記憶域スペースは、Windows Server 2012 から導入された新たな記憶域仮想化テクノロジーですが、RAID機能を無効化できるHBAしかサポートしないなど、従来ハードウェアRAIDを推し進めてきたベンダーからすると担ぎづらいところがあったのか、大手OEMベンダーが記憶域スペースを前面に出してサーバー製品を販売するといったシーンはあまり見受けられませんでした。
(そもそも記憶域スペースの仕様について、あまり情報がないことから、安心して手を出せなかったという噂も耳にしたことがありました。)

しかしながら、ここにきてIBM社が 「IBM System x」をベースに、フラッシュストレージとHDDから構成される記憶域プールを備えるNAS製品として、「IBM System x NAS Flash」をラインナップする予定が明らかになりました(「Windows Server 2012 R2とフラッシュの“いい関係”を発揮するNASサーバーを市場投入」)。

Microsoft が自社で提供するオンラインサービスを支える自社運営データセンターで、SATA や SAS といったコンシューマーグレードの比較的安価なHDDを用いた記憶域スペースを用いて、増大するデータに対応しています。Microsoftが自社で運用する中で得たノウハウやフィードバックを元に記憶域スペースは開発され、Windows Server 2012 R2 では記憶域スペースの機能改善や追加が行われています。

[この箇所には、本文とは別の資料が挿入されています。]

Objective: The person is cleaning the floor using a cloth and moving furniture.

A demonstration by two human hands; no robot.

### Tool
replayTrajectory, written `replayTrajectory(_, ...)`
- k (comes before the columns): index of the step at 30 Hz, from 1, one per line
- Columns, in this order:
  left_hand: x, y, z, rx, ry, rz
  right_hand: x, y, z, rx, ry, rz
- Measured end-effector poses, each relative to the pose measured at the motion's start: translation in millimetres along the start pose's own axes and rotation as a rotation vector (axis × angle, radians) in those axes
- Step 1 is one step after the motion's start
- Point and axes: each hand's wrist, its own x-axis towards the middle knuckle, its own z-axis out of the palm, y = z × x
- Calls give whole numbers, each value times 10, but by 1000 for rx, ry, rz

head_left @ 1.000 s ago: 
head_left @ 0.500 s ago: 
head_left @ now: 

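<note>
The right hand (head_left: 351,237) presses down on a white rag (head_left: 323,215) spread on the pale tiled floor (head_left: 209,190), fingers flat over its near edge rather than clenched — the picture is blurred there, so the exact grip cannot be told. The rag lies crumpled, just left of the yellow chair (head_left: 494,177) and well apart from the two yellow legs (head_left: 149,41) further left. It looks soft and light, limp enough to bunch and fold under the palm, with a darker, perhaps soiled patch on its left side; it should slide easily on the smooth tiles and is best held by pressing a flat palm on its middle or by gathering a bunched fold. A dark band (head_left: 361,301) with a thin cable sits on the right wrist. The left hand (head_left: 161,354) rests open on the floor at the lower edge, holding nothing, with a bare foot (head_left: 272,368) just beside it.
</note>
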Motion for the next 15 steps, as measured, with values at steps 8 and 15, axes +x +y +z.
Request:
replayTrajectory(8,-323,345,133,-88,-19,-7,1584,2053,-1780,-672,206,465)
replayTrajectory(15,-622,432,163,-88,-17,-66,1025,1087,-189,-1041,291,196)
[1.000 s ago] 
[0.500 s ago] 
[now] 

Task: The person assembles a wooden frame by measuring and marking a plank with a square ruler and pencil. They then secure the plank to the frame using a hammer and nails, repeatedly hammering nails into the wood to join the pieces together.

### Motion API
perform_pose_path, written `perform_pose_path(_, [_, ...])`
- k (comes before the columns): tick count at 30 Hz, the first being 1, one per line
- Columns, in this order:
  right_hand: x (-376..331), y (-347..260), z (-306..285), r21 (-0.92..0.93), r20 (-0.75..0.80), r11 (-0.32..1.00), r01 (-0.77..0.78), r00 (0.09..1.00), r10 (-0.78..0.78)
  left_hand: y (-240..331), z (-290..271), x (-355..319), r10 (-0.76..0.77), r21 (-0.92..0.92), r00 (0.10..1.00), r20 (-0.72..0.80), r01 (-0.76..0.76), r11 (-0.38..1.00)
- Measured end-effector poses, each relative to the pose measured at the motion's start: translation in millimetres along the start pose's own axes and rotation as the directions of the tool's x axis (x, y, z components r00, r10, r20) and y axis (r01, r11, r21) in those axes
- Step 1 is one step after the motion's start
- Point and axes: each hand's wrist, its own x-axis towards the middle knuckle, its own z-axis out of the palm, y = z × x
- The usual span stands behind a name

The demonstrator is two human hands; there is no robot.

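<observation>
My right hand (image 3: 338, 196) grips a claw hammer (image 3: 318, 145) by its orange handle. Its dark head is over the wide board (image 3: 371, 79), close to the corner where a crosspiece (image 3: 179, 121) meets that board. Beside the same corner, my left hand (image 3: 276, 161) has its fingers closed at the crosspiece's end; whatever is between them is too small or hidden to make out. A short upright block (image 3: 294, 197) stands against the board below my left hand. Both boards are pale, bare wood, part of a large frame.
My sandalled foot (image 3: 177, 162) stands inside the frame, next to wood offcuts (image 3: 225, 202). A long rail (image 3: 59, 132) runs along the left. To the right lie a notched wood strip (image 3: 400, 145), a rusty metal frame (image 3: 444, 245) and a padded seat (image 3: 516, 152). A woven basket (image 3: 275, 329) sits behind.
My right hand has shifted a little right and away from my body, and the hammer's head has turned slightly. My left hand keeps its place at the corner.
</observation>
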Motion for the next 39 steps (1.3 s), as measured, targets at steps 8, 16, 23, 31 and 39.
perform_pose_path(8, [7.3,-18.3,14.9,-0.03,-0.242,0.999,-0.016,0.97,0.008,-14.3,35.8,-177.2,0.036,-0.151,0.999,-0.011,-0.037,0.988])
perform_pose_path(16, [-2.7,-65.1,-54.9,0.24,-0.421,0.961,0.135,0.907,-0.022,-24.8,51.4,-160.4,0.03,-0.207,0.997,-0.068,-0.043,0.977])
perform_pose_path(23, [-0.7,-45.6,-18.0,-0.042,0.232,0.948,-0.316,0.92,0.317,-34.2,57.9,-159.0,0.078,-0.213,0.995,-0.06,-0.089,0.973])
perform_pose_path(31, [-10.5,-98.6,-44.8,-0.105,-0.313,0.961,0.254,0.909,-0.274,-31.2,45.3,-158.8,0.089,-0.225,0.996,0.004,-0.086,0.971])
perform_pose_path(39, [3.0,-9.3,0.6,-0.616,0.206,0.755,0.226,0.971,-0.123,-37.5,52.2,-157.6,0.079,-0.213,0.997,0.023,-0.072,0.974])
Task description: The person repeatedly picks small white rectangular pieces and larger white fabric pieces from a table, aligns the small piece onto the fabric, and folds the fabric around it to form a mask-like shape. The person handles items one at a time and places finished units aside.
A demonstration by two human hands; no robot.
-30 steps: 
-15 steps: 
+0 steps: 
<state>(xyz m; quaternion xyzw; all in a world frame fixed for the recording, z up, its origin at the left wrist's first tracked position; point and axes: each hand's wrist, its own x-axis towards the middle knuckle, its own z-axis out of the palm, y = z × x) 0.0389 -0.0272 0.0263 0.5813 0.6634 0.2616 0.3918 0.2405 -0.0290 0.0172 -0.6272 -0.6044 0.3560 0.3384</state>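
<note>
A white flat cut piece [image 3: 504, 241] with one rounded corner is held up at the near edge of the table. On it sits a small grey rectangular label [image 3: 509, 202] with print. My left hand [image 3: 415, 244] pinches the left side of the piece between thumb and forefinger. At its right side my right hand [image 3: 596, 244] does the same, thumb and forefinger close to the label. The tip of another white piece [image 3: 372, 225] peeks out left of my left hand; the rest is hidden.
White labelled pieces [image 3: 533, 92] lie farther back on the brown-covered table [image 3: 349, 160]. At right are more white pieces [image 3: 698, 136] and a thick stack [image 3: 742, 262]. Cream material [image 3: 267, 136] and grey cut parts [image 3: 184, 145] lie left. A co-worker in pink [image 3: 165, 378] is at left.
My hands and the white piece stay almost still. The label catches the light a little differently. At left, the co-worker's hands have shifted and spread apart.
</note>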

大規模データセンターで安定的に運用されているテクノロジーを、一般的なハードウェアとOSの標準機能で、中小規模のNASから大規模なフェールオーバーファイルサーバーまで規模にかかわらずメリットを享受できるのが記憶域スペースの最大のメリットだと思っています。

IBMや自社のホスティングサービス用に記憶域スペース(記憶域階層とJBOD)を活用している富士通の動きみていると、今後は記憶域スペースを担いでソリューションとして前面に押し出すOEMメーカーも増えてくるのではないかと思われます。IBMのニュースをみて、そういった動きの中に、昨年執筆した記憶域スペースのホワイトペーパーも何か役に立てていたらいいなぁと思った次第です。